■ Problem details ■
The response should consist of every record, reproduced exactly.

Dataset content Block Start

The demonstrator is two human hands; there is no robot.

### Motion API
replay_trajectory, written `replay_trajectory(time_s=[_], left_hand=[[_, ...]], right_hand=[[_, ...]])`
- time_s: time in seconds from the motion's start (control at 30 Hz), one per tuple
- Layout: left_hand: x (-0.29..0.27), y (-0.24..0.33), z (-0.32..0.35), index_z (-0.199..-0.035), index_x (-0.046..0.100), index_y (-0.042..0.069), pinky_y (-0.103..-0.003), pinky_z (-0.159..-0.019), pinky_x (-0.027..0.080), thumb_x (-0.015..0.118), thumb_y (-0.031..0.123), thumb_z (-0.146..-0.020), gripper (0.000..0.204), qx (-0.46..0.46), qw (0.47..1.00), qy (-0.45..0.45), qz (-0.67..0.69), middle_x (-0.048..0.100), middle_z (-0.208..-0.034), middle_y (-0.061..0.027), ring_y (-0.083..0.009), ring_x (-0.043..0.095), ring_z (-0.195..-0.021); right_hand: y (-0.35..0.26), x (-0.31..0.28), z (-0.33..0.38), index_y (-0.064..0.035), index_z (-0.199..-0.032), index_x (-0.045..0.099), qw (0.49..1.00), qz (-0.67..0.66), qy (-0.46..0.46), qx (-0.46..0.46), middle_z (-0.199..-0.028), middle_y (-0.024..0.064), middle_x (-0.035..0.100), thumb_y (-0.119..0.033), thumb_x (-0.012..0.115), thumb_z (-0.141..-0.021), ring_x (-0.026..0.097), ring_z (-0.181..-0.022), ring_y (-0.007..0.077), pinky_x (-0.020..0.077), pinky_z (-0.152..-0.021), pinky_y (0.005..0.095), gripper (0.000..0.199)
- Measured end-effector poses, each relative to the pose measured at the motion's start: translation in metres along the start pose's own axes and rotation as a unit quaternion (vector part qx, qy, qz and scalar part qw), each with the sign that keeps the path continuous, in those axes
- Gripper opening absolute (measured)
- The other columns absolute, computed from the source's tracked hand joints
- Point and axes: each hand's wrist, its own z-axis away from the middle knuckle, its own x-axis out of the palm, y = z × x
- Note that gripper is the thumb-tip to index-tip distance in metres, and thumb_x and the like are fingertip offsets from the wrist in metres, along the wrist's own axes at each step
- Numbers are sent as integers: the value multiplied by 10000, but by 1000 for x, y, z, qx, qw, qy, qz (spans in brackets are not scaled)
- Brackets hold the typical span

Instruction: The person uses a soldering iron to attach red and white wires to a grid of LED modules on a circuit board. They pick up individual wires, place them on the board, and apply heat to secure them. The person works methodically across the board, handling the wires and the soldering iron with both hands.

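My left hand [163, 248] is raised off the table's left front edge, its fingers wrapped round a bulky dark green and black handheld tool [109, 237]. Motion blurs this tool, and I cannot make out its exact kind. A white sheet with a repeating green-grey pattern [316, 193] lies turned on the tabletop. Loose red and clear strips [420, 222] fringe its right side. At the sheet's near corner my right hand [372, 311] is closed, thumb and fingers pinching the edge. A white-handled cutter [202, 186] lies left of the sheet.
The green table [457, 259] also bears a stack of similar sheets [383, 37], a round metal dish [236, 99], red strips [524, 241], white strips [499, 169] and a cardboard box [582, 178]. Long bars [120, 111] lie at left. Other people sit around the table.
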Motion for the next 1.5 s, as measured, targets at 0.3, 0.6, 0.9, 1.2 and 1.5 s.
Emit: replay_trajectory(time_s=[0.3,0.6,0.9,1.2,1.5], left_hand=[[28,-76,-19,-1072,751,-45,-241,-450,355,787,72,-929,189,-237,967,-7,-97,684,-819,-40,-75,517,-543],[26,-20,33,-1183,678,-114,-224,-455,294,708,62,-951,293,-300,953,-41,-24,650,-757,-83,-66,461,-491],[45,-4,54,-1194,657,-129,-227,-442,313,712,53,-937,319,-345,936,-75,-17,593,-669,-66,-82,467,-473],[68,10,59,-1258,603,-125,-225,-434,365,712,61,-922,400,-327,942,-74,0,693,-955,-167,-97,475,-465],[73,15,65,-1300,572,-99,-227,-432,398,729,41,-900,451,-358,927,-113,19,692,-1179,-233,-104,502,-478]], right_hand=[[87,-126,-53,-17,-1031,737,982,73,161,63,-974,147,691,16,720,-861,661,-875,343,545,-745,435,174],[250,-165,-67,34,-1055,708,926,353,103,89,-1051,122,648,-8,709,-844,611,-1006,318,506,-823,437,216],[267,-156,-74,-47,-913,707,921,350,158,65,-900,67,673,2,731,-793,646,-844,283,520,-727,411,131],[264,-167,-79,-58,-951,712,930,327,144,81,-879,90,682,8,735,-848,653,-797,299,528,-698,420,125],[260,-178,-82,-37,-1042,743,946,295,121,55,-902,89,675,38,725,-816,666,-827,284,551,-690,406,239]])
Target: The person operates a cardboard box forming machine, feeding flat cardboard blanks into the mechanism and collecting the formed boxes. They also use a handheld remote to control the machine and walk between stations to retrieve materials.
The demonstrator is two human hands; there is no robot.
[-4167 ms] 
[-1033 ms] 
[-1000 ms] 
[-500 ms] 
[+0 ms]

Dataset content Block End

■ Solution ■
The demonstrator is two human hands; there is no robot.

### Motion API
replay_trajectory, written `replay_trajectory(time_s=[_], left_hand=[[_, ...]], right_hand=[[_, ...]])`
- time_s: time in seconds from the motion's start (control at 30 Hz), one per tuple
- Layout: left_hand: x (-0.29..0.27), y (-0.24..0.33), z (-0.32..0.35), index_z (-0.199..-0.035), index_x (-0.046..0.100), index_y (-0.042..0.069), pinky_y (-0.103..-0.003), pinky_z (-0.159..-0.019), pinky_x (-0.027..0.080), thumb_x (-0.015..0.118), thumb_y (-0.031..0.123), thumb_z (-0.146..-0.020), gripper (0.000..0.204), qx (-0.46..0.46), qw (0.47..1.00), qy (-0.45..0.45), qz (-0.67..0.69), middle_x (-0.048..0.100), middle_z (-0.208..-0.034), middle_y (-0.061..0.027), ring_y (-0.083..0.009), ring_x (-0.043..0.095), ring_z (-0.195..-0.021); right_hand: y (-0.35..0.26), x (-0.31..0.28), z (-0.33..0.38), index_y (-0.064..0.035), index_z (-0.199..-0.032), index_x (-0.045..0.099), qw (0.49..1.00), qz (-0.67..0.66), qy (-0.46..0.46), qx (-0.46..0.46), middle_z (-0.199..-0.028), middle_y (-0.024..0.064), middle_x (-0.035..0.100), thumb_y (-0.119..0.033), thumb_x (-0.012..0.115), thumb_z (-0.141..-0.021), ring_x (-0.026..0.097), ring_z (-0.181..-0.022), ring_y (-0.007..0.077), pinky_x (-0.020..0.077), pinky_z (-0.152..-0.021), pinky_y (0.005..0.095), gripper (0.000..0.199)
- Measured end-effector poses, each relative to the pose measured at the motion's start: translation in metres along the start pose's own axes and rotation as a unit quaternion (vector part qx, qy, qz and scalar part qw), each with the sign that keeps the path continuous, in those axes
- Gripper opening absolute (measured)
- The other columns absolute, computed from the source's tracked hand joints
- Point and axes: each hand's wrist, its own z-axis away from the middle knuckle, its own x-axis out of the palm, y = z × x
- Note that gripper is the thumb-tip to index-tip distance in metres, and thumb_x and the like are fingertip offsets from the wrist in metres, along the wrist's own axes at each step
- Numbers are sent as integers: the value multiplied by 10000, but by 1000 for x, y, z, qx, qw, qy, qz (spans in brackets are not scaled)
- Brackets hold the typical span

Instruction: The person uses a soldering iron to attach red and white wires to a grid of LED modules on a circuit board. They pick up individual wires, place them on the board, and apply heat to secure them. The person works methodically across the board, handling the wires and the soldering iron with both hands.

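My left hand [163, 248] is raised off the table's left front edge, its fingers wrapped round a bulky dark green and black handheld tool [109, 237]. Motion blurs this tool, and I cannot make out its exact kind. A white sheet with a repeating green-grey pattern [316, 193] lies turned on the tabletop. Loose red and clear strips [420, 222] fringe its right side. At the sheet's near corner my right hand [372, 311] is closed, thumb and fingers pinching the edge. A white-handled cutter [202, 186] lies left of the sheet.
The green table [457, 259] also bears a stack of similar sheets [383, 37], a round metal dish [236, 99], red strips [524, 241], white strips [499, 169] and a cardboard box [582, 178]. Long bars [120, 111] lie at left. Other people sit around the table.
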Motion for the next 1.5 s, as measured, targets at 0.3, 0.6, 0.9, 1.2 and 1.5 s.
Emit: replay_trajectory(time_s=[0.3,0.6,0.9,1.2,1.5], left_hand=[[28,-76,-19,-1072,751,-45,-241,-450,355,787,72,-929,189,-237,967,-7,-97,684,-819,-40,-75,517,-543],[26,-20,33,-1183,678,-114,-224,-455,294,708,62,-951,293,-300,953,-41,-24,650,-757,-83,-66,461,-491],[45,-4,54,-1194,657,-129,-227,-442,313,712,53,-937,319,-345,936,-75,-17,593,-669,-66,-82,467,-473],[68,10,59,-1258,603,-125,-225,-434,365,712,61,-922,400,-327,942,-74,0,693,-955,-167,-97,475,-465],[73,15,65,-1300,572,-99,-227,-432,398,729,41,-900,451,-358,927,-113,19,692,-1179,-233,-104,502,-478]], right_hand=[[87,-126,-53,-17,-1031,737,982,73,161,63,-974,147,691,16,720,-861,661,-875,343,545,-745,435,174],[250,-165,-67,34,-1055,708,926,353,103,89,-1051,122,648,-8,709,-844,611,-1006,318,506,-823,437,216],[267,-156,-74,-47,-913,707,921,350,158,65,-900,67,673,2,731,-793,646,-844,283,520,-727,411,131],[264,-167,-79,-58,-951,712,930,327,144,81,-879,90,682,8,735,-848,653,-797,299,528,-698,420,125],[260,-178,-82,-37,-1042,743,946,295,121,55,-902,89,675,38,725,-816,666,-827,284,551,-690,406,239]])
Target: The person operates a cardboard box forming machine, feeding flat cardboard blanks into the mechanism and collecting the formed boxes. They also use a handheld remote to control the machine and walk between stations to retrieve materials.
The demonstrator is two human hands; there is no robot.
[-4167 ms] 
[-1033 ms] 
[-1000 ms] 
[-500 ms] 
[+0 ms]

There is nothing else to this exercise.